## PROBLEM
Please output exactly the part of the records below that opens with the line containing "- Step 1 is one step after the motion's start" and closes with the line containing "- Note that", both lines included, and nothing else.
EXTRACTED RECORDS section start
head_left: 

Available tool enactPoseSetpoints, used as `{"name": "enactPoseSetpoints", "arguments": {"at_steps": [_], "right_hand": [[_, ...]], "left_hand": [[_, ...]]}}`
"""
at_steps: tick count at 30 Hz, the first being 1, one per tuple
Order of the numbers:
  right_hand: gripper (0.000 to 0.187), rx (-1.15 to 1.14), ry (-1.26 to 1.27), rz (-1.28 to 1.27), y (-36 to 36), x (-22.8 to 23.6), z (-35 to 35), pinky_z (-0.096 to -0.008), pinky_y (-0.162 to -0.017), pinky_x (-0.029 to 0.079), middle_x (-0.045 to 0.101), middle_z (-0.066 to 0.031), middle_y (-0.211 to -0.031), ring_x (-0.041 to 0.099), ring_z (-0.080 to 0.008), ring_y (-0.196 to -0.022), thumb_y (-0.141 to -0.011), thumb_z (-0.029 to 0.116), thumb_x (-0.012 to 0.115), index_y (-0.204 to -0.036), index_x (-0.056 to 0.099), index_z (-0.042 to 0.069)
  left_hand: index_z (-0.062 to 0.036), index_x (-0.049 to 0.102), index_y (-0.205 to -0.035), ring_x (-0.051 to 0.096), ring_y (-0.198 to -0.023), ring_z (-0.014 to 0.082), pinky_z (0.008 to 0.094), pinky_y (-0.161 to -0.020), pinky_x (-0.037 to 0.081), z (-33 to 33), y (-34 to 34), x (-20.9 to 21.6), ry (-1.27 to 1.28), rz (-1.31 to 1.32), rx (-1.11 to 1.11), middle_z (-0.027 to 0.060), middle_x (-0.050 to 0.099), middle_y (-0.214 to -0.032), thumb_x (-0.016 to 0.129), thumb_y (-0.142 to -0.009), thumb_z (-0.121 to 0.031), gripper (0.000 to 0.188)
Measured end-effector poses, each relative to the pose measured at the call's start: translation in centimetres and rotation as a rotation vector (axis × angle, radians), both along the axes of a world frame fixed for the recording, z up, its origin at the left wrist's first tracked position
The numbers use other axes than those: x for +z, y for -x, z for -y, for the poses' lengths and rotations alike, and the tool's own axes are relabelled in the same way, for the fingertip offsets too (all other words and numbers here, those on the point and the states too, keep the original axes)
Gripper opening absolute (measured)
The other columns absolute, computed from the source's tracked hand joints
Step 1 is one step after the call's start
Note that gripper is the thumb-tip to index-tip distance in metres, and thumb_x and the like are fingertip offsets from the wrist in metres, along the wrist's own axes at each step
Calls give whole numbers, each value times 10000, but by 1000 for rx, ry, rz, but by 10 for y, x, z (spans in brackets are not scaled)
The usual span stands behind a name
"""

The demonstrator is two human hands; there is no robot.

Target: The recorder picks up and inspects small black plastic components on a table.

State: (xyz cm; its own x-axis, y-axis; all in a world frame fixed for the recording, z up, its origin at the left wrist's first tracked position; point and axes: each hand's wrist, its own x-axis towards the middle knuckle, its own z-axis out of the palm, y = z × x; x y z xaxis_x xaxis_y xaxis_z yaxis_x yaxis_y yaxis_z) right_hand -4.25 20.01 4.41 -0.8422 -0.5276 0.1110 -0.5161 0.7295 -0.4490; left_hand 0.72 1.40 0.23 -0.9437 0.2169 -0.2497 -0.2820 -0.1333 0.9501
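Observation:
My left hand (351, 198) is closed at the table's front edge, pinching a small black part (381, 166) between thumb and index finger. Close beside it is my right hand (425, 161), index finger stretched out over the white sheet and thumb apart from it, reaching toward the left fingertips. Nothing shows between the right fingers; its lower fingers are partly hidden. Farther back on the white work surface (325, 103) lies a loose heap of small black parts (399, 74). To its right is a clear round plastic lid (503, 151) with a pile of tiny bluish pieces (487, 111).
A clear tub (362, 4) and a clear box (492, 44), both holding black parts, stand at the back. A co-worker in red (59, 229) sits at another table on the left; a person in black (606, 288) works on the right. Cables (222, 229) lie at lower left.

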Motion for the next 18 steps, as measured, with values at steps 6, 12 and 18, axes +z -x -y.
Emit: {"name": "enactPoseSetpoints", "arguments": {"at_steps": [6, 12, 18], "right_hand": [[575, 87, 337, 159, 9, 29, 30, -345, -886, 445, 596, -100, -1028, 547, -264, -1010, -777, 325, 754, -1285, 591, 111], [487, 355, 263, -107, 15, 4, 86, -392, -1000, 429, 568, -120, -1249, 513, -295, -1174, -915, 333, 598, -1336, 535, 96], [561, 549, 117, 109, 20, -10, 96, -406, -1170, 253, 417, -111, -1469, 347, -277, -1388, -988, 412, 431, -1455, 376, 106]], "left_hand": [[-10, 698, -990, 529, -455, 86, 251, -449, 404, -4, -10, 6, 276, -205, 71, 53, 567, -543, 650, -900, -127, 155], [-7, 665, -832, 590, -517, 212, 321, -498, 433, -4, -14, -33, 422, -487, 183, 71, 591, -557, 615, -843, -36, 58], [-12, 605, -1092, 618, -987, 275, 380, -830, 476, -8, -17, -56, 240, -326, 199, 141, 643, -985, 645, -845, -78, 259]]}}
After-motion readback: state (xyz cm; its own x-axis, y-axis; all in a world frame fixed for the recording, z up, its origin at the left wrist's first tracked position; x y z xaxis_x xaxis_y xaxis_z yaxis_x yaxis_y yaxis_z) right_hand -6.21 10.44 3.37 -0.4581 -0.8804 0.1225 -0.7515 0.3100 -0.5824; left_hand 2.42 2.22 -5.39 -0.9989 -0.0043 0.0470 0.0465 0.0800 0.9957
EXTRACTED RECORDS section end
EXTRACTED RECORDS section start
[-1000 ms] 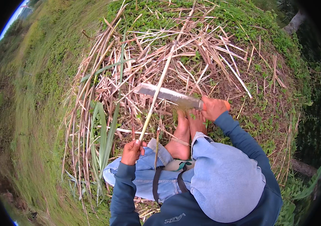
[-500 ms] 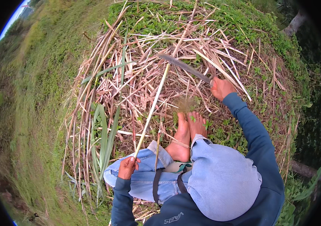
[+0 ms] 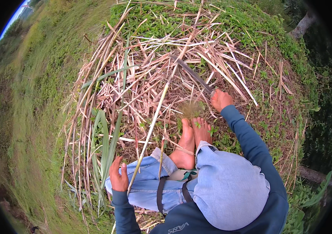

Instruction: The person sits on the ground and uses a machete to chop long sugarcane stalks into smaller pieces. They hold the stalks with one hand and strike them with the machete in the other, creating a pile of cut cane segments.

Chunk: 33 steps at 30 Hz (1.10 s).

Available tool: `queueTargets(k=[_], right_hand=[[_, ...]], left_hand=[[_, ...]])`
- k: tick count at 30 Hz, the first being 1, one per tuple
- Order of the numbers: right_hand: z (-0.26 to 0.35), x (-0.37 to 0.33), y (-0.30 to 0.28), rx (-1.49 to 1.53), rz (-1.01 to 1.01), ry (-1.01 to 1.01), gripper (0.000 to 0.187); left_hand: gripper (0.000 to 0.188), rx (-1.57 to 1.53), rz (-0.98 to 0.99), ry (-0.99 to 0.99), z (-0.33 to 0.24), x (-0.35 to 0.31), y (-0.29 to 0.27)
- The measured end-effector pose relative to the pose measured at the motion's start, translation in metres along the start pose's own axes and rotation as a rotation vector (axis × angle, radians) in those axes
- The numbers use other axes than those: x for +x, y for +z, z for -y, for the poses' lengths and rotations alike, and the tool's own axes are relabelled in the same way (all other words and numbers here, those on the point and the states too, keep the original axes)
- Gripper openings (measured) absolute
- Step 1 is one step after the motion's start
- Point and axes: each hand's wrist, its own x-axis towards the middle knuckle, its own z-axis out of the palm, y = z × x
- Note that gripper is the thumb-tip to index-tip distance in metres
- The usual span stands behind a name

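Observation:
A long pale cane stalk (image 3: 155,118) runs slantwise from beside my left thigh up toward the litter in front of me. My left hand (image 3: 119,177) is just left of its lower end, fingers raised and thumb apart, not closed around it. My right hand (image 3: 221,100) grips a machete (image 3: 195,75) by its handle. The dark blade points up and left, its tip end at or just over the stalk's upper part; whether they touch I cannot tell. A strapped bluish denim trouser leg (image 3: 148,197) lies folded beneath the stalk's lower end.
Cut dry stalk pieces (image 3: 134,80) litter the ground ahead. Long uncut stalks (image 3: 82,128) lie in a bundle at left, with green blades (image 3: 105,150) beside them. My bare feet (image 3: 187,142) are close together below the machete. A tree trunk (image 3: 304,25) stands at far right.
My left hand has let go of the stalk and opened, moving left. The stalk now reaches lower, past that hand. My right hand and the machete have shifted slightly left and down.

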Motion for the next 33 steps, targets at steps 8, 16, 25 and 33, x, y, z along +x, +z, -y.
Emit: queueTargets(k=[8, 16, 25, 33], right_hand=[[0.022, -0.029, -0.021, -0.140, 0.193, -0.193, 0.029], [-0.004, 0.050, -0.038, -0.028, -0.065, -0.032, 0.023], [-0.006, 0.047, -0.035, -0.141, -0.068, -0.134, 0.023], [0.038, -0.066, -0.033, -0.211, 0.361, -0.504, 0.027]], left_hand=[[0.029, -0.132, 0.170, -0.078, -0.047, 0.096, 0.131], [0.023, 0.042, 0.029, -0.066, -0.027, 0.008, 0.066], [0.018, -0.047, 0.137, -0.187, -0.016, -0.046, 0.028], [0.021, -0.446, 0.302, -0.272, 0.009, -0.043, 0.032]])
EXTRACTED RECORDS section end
## YOUR RESPONSE
- Step 1 is one step after the motion's start
- Point and axes: each hand's wrist, its own x-axis towards the middle knuckle, its own z-axis out of the palm, y = z × x
- Note that gripper is the thumb-tip to index-tip distance in metres

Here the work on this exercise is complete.